Work request
In the data, find the word "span" and copy out every line that has it.

Records to use

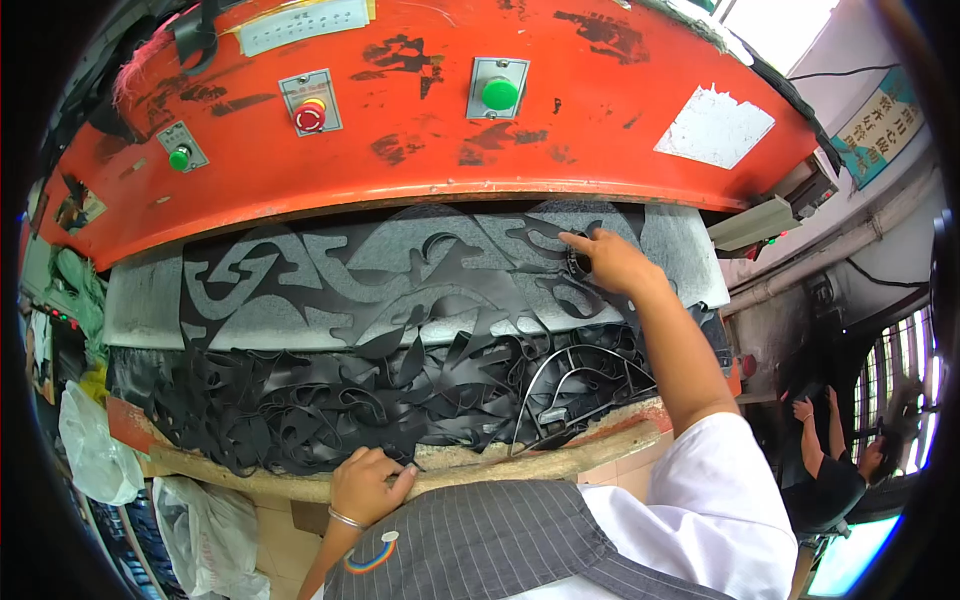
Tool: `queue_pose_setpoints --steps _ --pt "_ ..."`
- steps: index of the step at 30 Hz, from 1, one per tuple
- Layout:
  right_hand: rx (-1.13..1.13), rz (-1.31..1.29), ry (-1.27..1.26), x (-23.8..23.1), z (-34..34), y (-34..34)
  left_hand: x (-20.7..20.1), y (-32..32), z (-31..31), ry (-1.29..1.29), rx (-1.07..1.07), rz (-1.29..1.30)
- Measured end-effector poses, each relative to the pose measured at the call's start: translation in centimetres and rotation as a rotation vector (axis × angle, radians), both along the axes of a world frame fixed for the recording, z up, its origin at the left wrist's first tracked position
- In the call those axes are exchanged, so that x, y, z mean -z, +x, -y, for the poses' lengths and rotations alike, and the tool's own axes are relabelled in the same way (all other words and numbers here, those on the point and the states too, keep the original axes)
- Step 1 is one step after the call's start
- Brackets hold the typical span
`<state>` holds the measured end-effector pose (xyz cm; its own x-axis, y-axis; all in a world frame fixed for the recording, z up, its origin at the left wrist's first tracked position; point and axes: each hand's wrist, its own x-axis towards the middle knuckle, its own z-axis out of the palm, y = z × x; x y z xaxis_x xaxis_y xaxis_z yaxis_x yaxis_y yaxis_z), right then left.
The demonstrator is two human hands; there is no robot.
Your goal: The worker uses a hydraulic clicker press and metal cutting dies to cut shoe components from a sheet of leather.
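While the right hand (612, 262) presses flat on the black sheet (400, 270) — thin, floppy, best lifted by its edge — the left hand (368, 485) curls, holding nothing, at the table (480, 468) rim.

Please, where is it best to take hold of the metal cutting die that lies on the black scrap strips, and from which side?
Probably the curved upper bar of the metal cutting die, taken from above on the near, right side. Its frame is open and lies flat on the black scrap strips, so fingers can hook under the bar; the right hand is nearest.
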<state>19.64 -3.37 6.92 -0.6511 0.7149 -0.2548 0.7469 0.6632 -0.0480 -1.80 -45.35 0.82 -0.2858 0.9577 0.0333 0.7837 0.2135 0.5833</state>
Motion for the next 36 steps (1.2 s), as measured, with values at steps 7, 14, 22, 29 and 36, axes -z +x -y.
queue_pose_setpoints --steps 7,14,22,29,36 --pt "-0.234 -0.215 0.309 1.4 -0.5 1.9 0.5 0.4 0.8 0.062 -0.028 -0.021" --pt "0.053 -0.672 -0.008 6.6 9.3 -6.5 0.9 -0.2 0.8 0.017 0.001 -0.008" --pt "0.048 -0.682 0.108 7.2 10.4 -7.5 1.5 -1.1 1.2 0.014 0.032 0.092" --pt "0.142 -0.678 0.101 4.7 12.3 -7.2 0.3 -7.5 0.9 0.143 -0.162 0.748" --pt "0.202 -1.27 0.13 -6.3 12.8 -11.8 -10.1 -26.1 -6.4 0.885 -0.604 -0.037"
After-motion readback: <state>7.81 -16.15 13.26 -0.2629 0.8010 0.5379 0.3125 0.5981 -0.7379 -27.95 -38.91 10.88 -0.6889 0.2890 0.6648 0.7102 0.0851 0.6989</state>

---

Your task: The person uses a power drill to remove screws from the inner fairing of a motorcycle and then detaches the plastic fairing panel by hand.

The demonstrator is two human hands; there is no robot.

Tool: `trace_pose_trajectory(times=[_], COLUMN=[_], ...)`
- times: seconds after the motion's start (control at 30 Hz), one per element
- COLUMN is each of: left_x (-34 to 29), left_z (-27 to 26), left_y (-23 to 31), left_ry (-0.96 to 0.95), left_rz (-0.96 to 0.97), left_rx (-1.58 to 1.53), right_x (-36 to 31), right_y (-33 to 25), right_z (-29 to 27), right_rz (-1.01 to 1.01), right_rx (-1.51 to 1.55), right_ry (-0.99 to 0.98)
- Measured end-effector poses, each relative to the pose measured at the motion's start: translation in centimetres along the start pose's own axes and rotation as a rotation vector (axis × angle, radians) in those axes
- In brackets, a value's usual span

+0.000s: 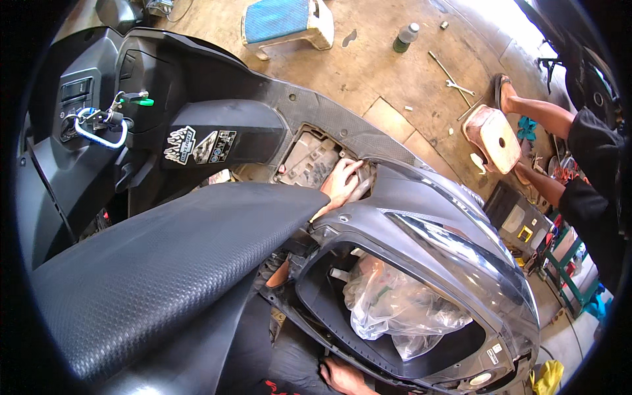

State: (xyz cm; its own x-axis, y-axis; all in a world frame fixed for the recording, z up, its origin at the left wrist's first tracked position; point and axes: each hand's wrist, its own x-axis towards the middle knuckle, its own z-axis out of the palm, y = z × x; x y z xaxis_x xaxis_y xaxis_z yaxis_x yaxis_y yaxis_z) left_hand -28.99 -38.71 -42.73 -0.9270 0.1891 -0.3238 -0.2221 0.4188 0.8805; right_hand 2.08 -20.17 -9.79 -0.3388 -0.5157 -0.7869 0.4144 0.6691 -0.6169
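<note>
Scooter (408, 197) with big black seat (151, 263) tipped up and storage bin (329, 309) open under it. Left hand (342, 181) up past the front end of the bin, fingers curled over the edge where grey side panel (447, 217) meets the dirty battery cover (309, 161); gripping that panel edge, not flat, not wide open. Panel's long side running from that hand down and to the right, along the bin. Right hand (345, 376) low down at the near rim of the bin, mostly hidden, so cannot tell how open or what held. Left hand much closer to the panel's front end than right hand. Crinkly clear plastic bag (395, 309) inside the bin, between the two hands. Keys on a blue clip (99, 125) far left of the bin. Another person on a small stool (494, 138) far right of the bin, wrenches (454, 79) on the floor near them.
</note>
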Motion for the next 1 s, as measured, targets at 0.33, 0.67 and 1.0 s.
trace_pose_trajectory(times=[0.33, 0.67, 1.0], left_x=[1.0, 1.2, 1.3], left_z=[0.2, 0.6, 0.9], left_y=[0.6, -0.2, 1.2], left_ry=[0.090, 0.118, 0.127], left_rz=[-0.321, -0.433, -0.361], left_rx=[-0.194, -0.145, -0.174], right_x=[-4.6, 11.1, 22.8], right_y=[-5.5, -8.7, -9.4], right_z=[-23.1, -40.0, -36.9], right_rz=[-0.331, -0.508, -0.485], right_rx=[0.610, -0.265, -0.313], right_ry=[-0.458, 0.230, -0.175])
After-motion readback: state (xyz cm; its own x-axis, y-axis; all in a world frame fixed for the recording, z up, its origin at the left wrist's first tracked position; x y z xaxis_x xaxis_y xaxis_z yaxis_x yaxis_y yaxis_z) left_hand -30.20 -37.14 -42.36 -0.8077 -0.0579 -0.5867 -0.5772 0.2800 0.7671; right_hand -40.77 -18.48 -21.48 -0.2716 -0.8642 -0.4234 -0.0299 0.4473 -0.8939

Result
- Brackets hold the typical span
- In brackets, a value's usual span

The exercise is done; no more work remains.